* [DIRECTIONS FOR THIS TASK]
Exactly as written, restate the material below from its first line through the line containing "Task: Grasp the", and stop there.

* [DATA SECTION]
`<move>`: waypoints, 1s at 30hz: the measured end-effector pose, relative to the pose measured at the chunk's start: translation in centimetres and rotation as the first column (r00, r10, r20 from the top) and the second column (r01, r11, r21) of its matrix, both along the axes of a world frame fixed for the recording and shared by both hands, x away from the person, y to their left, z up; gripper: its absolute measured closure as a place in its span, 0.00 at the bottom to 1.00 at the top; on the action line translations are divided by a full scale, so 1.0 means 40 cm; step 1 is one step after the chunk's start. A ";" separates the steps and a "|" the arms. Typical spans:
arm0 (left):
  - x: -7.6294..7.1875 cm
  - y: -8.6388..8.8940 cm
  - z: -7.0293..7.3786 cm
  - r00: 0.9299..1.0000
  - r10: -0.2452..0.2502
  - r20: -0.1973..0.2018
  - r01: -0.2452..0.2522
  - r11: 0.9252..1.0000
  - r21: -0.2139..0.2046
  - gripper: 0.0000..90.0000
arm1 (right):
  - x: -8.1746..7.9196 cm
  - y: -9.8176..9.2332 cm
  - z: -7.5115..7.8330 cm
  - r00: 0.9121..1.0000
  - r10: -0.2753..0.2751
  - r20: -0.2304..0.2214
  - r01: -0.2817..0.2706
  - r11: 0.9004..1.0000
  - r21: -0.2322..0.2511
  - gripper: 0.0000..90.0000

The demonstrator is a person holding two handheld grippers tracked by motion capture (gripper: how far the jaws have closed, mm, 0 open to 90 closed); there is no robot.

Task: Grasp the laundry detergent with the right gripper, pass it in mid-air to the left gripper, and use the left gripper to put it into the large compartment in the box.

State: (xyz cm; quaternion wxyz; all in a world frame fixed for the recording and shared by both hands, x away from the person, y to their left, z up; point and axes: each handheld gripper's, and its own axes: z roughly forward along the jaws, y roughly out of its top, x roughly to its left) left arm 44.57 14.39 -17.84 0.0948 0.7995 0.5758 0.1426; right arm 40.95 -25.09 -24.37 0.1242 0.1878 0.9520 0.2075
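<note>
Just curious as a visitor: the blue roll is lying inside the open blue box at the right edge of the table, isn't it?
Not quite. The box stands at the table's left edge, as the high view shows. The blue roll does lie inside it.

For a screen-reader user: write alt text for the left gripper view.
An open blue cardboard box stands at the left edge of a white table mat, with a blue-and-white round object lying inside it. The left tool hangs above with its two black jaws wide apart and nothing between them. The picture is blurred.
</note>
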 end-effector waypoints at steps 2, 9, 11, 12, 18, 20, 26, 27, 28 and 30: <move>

* [SOLUTION FOR THIS TASK]
`<move>`: waypoints, 1s at 30hz: the measured end-effector pose, relative to the pose measured at the chunk's start: translation in centimetres and rotation as the first column (r00, r10, r20 from the top) and the second column (r01, r11, r21) of its matrix, both along the axes of a world frame fixed for the recording and shared by both hands, x away from the person, y to their left, z up; gripper: its absolute measured closure as a place in its span, 0.00 at the bottom to 1.00 at the top; on the action line translations are divided by a full scale, so 1.0 means 40 cm; step 1 is one step after the chunk's start. A ";" separates the steps and a "|" the arms. Typical spans:
arm0 (left):
  - x: -7.6294..7.1875 cm
  - y: -8.6388..8.8940 cm
  - z: -7.0293..7.3786 cm
  - r00: 0.9299..1.0000
  - r10: -0.2452..0.2502
  - r20: -0.1973..0.2018
  - r01: -0.2452..0.2522
  - r11: 0.9252..1.0000
  - r21: -0.2139..0.2046
  - gripper: 0.0000..90.0000
arm1 (right):
  - x: -8.1746..7.9196 cm
  - y: -9.8176..9.2332 cm
  - z: -7.5115..7.8330 cm
  - r00: 0.9121..1.0000
  - r10: -0.2753..0.2751
  - r20: -0.2304..0.2214
  - r01: -0.2817..0.2706
  - r11: 0.9004..1.0000
  - r21: -0.2322..0.2511
  - gripper: 0.0000..90.0000

The demonstrator is a person holding two handheld grippers tracked by motion capture (gripper: how far the jaws have closed, mm, 0 open to 90 closed); there is no robot.

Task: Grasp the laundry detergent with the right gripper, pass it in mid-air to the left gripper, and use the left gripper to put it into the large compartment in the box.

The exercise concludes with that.